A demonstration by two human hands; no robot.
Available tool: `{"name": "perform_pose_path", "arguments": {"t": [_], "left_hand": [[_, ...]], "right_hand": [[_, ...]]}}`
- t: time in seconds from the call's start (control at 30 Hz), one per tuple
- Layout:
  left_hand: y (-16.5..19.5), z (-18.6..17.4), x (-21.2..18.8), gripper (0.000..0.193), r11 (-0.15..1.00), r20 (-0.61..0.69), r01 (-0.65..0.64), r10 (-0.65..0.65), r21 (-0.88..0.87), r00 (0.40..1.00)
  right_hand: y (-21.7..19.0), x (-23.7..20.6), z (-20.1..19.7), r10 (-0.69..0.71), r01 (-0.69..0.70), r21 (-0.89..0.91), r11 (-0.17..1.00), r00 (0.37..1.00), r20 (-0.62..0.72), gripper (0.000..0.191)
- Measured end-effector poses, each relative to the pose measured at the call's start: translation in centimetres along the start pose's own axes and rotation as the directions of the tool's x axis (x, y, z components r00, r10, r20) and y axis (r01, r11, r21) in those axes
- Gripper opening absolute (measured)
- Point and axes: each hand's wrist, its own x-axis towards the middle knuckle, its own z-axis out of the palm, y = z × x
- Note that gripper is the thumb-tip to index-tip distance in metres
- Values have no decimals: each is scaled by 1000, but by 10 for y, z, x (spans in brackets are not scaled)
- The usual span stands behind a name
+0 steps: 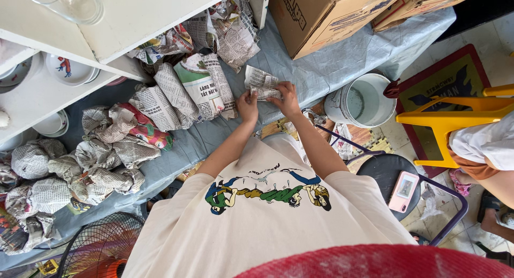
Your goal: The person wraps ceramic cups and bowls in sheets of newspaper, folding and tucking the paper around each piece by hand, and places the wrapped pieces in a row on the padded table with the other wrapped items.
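My left hand [248, 106] and my right hand [287, 98] are close together over the grey sheet [321, 69]. Both grip a small bundle wrapped in crumpled newspaper [259, 84], which I hold just above the sheet. Several more newspaper-wrapped bundles [187, 90] lie to the left of my hands. Another heap of wrapped bundles [80, 165] sits further left. What is inside the wrapping is hidden.
A white shelf [107, 21] at upper left carries bowls [69, 69] and a clear glass [69, 2]. Cardboard boxes [321, 15] stand at the back. To the right are a white bucket [367, 101], a yellow plastic chair [455, 117], a black stool with a pink phone [404, 191], and another person's leg [492, 171]. A fan [99, 248] is at lower left.
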Motion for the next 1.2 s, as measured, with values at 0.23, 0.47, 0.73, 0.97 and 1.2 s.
{"name": "perform_pose_path", "arguments": {"t": [0.23,0.47,0.73,0.97,1.2], "left_hand": [[-8,-12,-6,44,978,90,-126,112,167,990],[-5,-21,-2,40,895,195,-301,247,331,949],[7,-9,23,52,980,148,-6,-23,198,989],[7,-8,17,51,886,142,-71,6,458,990],[6,-7,22,53,916,228,-268,204,298,952]], "right_hand": [[-11,-11,4,300,-303,243,921,953,50,54],[1,5,-8,57,-74,122,990,989,135,53],[-1,10,4,64,-65,17,998,996,54,38],[-8,-11,1,-113,117,-29,993,989,98,54],[13,18,3,153,-149,-35,988,966,207,40]]}}
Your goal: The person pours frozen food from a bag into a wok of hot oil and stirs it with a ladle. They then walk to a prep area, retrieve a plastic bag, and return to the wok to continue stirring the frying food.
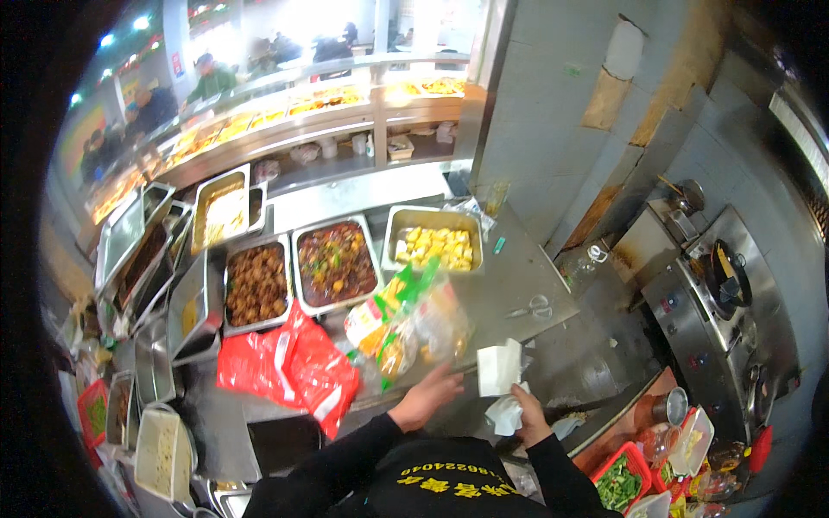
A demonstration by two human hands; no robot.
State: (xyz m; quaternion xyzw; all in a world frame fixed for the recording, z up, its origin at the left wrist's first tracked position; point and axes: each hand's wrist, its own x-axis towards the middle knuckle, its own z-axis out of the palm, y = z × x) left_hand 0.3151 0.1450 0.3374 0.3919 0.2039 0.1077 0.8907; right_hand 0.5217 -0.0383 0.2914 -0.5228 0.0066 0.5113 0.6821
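Observation:
My right hand holds a white paper or tissue packet and a crumpled white tissue at the lower middle, beyond the table's front edge. My left hand is to the left of it, fingers apart, holding nothing. Just beyond my left hand, clear and green plastic bags with yellow food packs lie on the steel table. A red plastic bag lies left of them. Scissors rest near the table's right corner.
Steel pans of browned food, saucy stew and yellow chunks line the table. Stacked pans stand left. At right are a wok on a stove, and a red basket of cut greens. People stand beyond the serving counter.

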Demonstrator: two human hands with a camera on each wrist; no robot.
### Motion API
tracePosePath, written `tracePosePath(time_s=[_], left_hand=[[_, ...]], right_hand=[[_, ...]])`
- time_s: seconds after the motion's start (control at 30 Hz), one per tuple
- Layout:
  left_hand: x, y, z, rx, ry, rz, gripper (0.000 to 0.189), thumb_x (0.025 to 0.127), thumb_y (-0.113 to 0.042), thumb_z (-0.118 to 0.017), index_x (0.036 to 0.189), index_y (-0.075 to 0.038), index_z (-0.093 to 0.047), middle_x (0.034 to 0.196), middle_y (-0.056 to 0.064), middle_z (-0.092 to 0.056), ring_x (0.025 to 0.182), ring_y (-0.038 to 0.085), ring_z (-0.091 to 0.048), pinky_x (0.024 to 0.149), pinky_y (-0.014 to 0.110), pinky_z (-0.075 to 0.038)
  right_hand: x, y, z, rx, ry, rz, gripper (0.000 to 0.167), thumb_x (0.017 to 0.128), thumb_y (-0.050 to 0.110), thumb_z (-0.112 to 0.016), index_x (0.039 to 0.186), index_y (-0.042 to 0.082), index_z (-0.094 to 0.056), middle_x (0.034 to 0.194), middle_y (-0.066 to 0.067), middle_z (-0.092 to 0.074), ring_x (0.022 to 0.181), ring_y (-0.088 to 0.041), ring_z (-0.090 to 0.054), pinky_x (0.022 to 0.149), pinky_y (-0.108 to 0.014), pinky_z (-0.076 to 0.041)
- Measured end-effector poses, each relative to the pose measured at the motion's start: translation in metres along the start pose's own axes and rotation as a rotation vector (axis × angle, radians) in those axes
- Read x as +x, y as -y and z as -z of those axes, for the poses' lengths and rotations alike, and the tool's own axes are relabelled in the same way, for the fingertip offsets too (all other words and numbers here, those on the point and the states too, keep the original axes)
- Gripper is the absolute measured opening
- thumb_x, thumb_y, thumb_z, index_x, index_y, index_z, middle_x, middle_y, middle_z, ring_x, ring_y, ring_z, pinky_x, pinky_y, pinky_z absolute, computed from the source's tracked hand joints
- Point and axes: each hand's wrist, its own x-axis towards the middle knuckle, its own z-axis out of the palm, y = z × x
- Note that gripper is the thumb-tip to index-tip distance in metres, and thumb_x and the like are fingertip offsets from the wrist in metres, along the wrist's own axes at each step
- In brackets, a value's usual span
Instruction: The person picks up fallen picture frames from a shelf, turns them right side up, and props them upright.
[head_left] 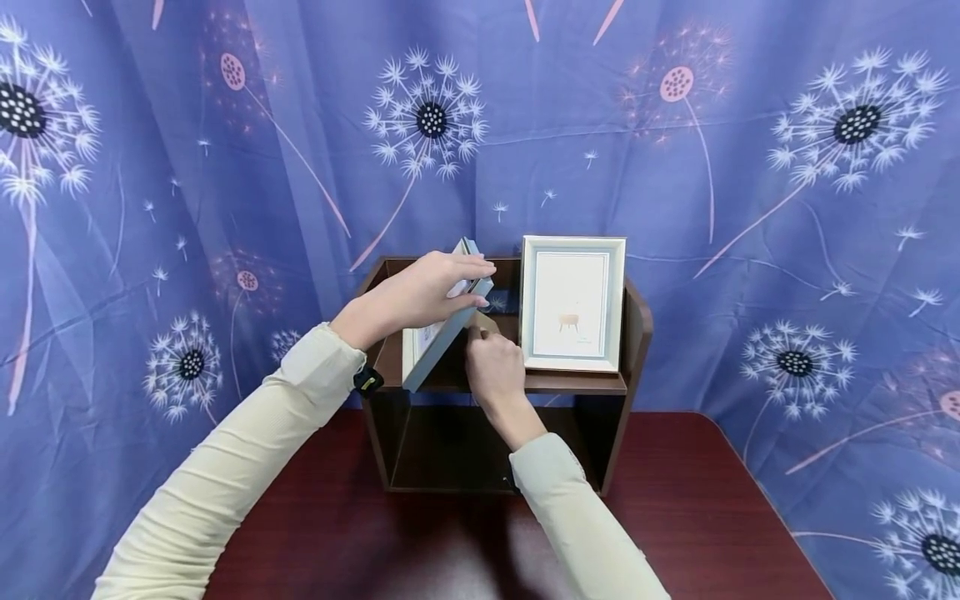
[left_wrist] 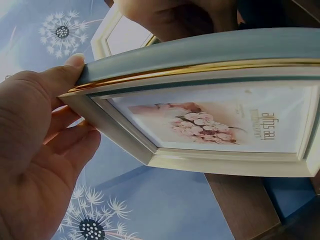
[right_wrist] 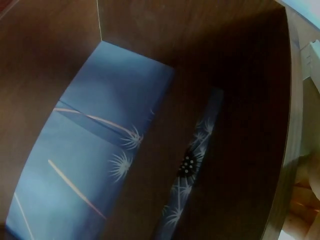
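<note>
My left hand (head_left: 431, 292) pinches the top corner of a picture frame (left_wrist: 200, 160), thumb on one side and fingers on the other. The frame has a pale cream border, a blue-grey side, a thin gold line and a print of pink flowers with "free style" lettering. It stands tilted on the upper shelf of a dark brown desktop rack (head_left: 637, 333), turned edge-on in the head view. Behind it, my right hand (head_left: 497, 367) has curled fingers at a brown stand piece (head_left: 483, 323) on the frame's back; the fingertips are mostly hidden.
A second white picture frame (head_left: 573, 308) with a small chair print stands upright on the rack's right side. The rack's lower compartment (right_wrist: 250, 165) has gaps at the back showing the blue dandelion curtain (head_left: 555, 167). Under the rack is a dark red table (head_left: 675, 500).
</note>
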Motion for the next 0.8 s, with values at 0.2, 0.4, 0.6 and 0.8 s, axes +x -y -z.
tracePosePath(time_s=[0.2,0.4,0.6,0.8], left_hand=[[0.0,0.002,0.002,-0.032,-0.042,0.003,0.053,0.105,-0.031,-0.067,0.15,-0.005,-0.058,0.158,0.015,-0.055,0.152,0.03,-0.048,0.128,0.05,-0.038],[0.002,0.023,0.013,-0.096,-0.113,0.069,0.049,0.105,-0.036,-0.066,0.145,-0.008,-0.064,0.14,0.014,-0.07,0.133,0.029,-0.065,0.12,0.044,-0.048],[0.019,0.057,0.023,-0.195,-0.02,0.255,0.046,0.106,-0.032,-0.065,0.147,-0.011,-0.063,0.137,0.013,-0.073,0.123,0.028,-0.073,0.112,0.042,-0.055],[0.036,0.08,0.017,-0.261,0.016,0.354,0.046,0.107,-0.015,-0.06,0.152,-0.011,-0.057,0.146,0.012,-0.067,0.134,0.026,-0.066,0.114,0.039,-0.052]], right_hand=[[-0.002,-0.002,0.007,0.097,0.002,-0.043,0.002,0.088,0.002,-0.073,0.089,0.004,-0.074,0.071,-0.008,-0.072,0.057,-0.03,-0.069,0.046,-0.042,-0.055],[-0.014,0.014,0.029,0.329,0.032,-0.153,0.005,0.085,0.001,-0.068,0.083,0.004,-0.072,0.07,-0.011,-0.073,0.062,-0.035,-0.072,0.055,-0.049,-0.057],[-0.023,0.038,0.047,0.538,0.145,-0.348,0.022,0.086,0.003,-0.063,0.102,0.001,-0.078,0.084,-0.014,-0.08,0.071,-0.036,-0.076,0.066,-0.051,-0.062],[-0.025,0.06,0.049,0.621,0.248,-0.445,0.023,0.092,0.024,-0.073,0.096,0.002,-0.077,0.081,-0.009,-0.081,0.072,-0.022,-0.078,0.069,-0.041,-0.064]])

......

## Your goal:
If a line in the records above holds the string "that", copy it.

## Solution:
- Note that gripper is the thumb-tip to index-tip distance in metres
- Note that gripper is the thumb-tip to index-tip distance in metres, and thumb_x and the like are fingertip offsets from the wrist in metres, along the wrist's own axes at each step

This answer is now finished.